Daily Variety, Monday, March 7th, “Puerto Rico ups film incentives,” by Rachel Abrams. Just as Michigan and New Mexico are proposing to slash their film incentives, Puerto Rico has wildly revamped its program to offer some of the U.S.’ most generous tax rebates. The new Puerto Rico legislation offers a 20% rebate for nonresidents in addition to the pre-existing 40% rebate for residents. The annual cap on incentives went from $15 million to $50 million. In addition, Puerto Rico reduced the budget required for productions down to $100,000 and expanded its list of eligible projects. So, Puerto Rico is positioning itself to take advantage of a changing playing field.

 

Daily Variety, Tuesday, March 8th, Charlie Sheen’s contract may not have had a morality clause but, according to an article entitled “A sobering move,” by Cynthia Littleton and Jon Weisman, it turns out Charlie Sheen’s contract did have an incapacity clause, which Warner Brothers used to formally notify Mr. Sheen of his termination on the “Two and a Half Men” series.

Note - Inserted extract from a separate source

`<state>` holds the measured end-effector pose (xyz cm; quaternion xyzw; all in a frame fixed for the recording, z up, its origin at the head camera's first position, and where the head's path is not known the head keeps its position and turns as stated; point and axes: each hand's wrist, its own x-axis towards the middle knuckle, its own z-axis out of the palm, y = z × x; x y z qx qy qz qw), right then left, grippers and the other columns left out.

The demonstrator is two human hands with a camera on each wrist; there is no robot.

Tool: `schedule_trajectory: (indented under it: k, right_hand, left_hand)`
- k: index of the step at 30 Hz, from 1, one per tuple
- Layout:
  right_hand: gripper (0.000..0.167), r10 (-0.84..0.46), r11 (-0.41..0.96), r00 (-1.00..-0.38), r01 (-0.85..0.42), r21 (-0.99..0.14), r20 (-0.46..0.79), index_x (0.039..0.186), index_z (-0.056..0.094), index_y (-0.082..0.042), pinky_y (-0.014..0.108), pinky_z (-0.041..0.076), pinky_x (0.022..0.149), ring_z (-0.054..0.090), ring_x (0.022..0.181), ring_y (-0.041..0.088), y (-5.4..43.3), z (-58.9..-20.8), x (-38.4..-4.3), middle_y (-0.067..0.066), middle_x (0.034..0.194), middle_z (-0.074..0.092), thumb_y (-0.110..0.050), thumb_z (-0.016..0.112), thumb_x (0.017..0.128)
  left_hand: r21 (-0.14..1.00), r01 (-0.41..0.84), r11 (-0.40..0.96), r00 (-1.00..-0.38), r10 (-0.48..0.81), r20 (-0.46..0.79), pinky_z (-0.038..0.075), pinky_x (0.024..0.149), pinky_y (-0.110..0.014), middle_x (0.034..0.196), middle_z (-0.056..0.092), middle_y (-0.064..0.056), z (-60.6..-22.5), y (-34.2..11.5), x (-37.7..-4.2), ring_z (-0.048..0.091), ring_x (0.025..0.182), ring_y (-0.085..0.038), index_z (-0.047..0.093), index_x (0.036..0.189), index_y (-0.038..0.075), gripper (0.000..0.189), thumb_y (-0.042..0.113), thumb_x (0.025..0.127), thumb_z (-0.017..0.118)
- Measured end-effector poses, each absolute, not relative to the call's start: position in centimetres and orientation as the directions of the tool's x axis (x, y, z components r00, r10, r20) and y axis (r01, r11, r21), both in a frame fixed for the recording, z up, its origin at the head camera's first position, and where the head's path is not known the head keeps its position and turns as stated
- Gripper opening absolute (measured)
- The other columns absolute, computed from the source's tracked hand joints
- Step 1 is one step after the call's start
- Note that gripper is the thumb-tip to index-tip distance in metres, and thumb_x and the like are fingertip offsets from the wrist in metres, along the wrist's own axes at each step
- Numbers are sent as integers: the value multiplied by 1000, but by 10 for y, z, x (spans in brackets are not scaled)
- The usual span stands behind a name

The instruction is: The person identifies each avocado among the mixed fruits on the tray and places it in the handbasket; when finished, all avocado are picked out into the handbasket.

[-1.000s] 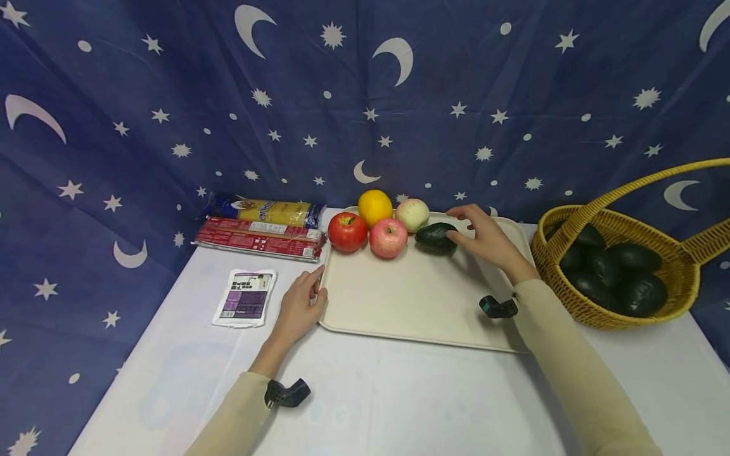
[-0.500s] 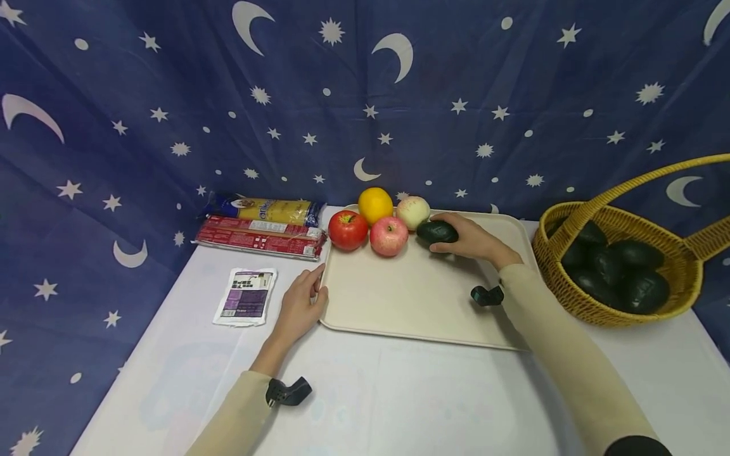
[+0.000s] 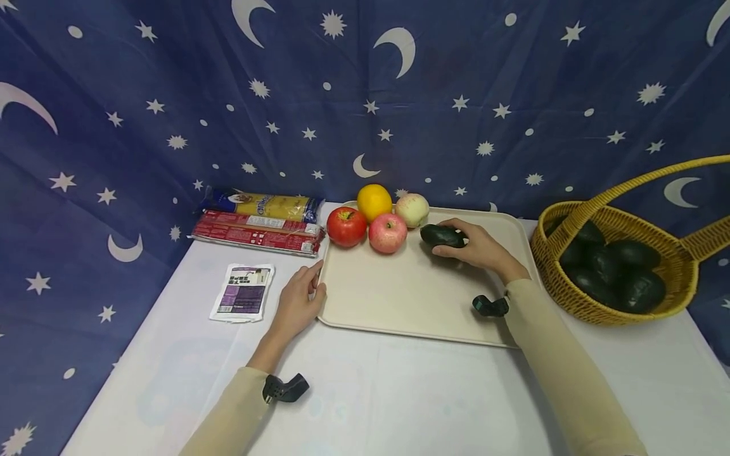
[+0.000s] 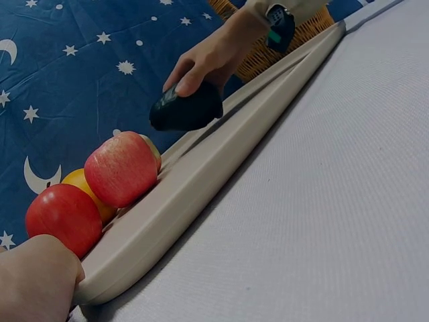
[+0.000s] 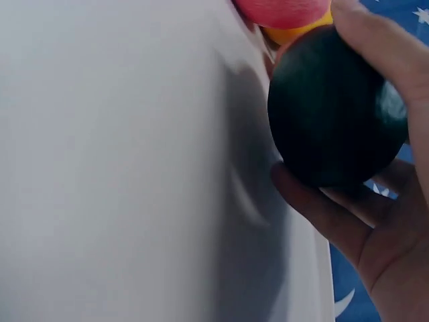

The studio not only cited the incapacity clause for grounds for termination, but also a clause relating to moral turpitude. This, in addition to Charlie Sheen’s statements that he would no longer work with the co-creator and show-runner Chuck Lorre, was enough to say good-bye Charlie. As Sheen said this last week, “I am tired of pretending like I’m not special.”

 

Daily Variety, Wednesday, March 9, “Hollywood friend. Facebook offers pics,” by Marc Graser and Tom Lowry. Facebook may soon be making a lot more friends in Hollywood and enemies everywhere else. The social networking giant’s decision to pair up with Warner Brothers and start testing the rental of movies through each film’s separate fan-page in the U.S. beginning with “The Dark Knight,” sent shockwaves down Wall Street, causing Netflix’s stock to fall nearly 6%. Companies like Netflix, but also Redbox, Google’s YouTube, Amazon, Walmart’s Vudu and Best Buy’s CinemaNow have reason to feel spooked. Facebook’s first foray into monetizing movies and other video programming across its sites could seriously shake up the current state of the digital entertainment biz.

 

Well, that’s it for the TradeVine this week. I’m Yi Tian. Thank you very much for watching. And remember, You heard it through the Tradevine!